Provided data Block Start

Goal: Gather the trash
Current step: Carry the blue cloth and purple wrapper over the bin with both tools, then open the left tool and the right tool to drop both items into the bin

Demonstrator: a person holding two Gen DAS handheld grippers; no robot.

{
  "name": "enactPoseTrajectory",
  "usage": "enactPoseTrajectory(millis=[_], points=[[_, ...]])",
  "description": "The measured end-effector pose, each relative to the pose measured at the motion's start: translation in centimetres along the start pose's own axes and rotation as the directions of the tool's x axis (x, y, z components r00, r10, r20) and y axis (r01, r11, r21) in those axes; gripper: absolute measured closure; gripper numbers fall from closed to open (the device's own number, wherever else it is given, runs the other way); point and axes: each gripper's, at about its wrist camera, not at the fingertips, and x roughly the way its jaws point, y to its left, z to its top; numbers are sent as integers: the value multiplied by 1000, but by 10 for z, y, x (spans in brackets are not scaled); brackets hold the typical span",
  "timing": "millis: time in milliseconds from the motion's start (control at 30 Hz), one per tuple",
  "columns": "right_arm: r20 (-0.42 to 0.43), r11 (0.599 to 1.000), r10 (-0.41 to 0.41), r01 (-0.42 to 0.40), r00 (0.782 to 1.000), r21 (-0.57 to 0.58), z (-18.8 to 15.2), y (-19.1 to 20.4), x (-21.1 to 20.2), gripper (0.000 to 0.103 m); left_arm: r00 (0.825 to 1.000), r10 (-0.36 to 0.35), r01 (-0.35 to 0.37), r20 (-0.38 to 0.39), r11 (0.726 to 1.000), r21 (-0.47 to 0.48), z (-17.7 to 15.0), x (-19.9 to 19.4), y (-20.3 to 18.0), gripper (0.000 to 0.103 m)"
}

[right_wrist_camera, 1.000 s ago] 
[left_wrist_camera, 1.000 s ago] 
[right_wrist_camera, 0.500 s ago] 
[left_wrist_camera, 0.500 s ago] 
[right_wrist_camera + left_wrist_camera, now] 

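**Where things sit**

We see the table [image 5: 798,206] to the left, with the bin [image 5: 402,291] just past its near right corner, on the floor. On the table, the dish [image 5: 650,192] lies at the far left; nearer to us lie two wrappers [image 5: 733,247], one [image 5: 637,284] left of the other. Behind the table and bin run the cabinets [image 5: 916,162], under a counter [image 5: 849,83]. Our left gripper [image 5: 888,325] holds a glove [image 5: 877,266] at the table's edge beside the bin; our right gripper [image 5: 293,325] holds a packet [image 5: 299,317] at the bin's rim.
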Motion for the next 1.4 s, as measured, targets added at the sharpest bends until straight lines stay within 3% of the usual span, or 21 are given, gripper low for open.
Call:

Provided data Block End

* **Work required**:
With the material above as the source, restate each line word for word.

* **Expected output**:
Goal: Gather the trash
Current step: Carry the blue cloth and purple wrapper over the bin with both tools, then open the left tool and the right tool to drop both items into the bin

Demonstrator: a person holding two Gen DAS handheld grippers; no robot.

{
  "name": "enactPoseTrajectory",
  "usage": "enactPoseTrajectory(millis=[_], points=[[_, ...]])",
  "description": "The measured end-effector pose, each relative to the pose measured at the motion's start: translation in centimetres along the start pose's own axes and rotation as the directions of the tool's x axis (x, y, z components r00, r10, r20) and y axis (r01, r11, r21) in those axes; gripper: absolute measured closure; gripper numbers fall from closed to open (the device's own number, wherever else it is given, runs the other way); point and axes: each gripper's, at about its wrist camera, not at the fingertips, and x roughly the way its jaws point, y to its left, z to its top; numbers are sent as integers: the value multiplied by 1000, but by 10 for z, y, x (spans in brackets are not scaled); brackets hold the typical span",
  "timing": "millis: time in milliseconds from the motion's start (control at 30 Hz), one per tuple",
  "columns": "right_arm: r20 (-0.42 to 0.43), r11 (0.599 to 1.000), r10 (-0.41 to 0.41), r01 (-0.42 to 0.40), r00 (0.782 to 1.000), r21 (-0.57 to 0.58), z (-18.8 to 15.2), y (-19.1 to 20.4), x (-21.1 to 20.2), gripper (0.000 to 0.103 m); left_arm: r00 (0.825 to 1.000), r10 (-0.36 to 0.35), r01 (-0.35 to 0.37), r20 (-0.38 to 0.39), r11 (0.726 to 1.000), r21 (-0.47 to 0.48), z (-17.7 to 15.0), x (-19.9 to 19.4), y (-20.3 to 18.0), gripper (0.000 to 0.103 m)"
}

[right_wrist_camera, 1.000 s ago] 
[left_wrist_camera, 1.000 s ago] 
[right_wrist_camera, 0.500 s ago] 
[left_wrist_camera, 0.500 s ago] 
[right_wrist_camera + left_wrist_camera, now] 

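**Where things sit**

We see the table [image 5: 798,206] to the left, with the bin [image 5: 402,291] just past its near right corner, on the floor. On the table, the dish [image 5: 650,192] lies at the far left; nearer to us lie two wrappers [image 5: 733,247], one [image 5: 637,284] left of the other. Behind the table and bin run the cabinets [image 5: 916,162], under a counter [image 5: 849,83]. Our left gripper [image 5: 888,325] holds a glove [image 5: 877,266] at the table's edge beside the bin; our right gripper [image 5: 293,325] holds a packet [image 5: 299,317] at the bin's rim.
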Motion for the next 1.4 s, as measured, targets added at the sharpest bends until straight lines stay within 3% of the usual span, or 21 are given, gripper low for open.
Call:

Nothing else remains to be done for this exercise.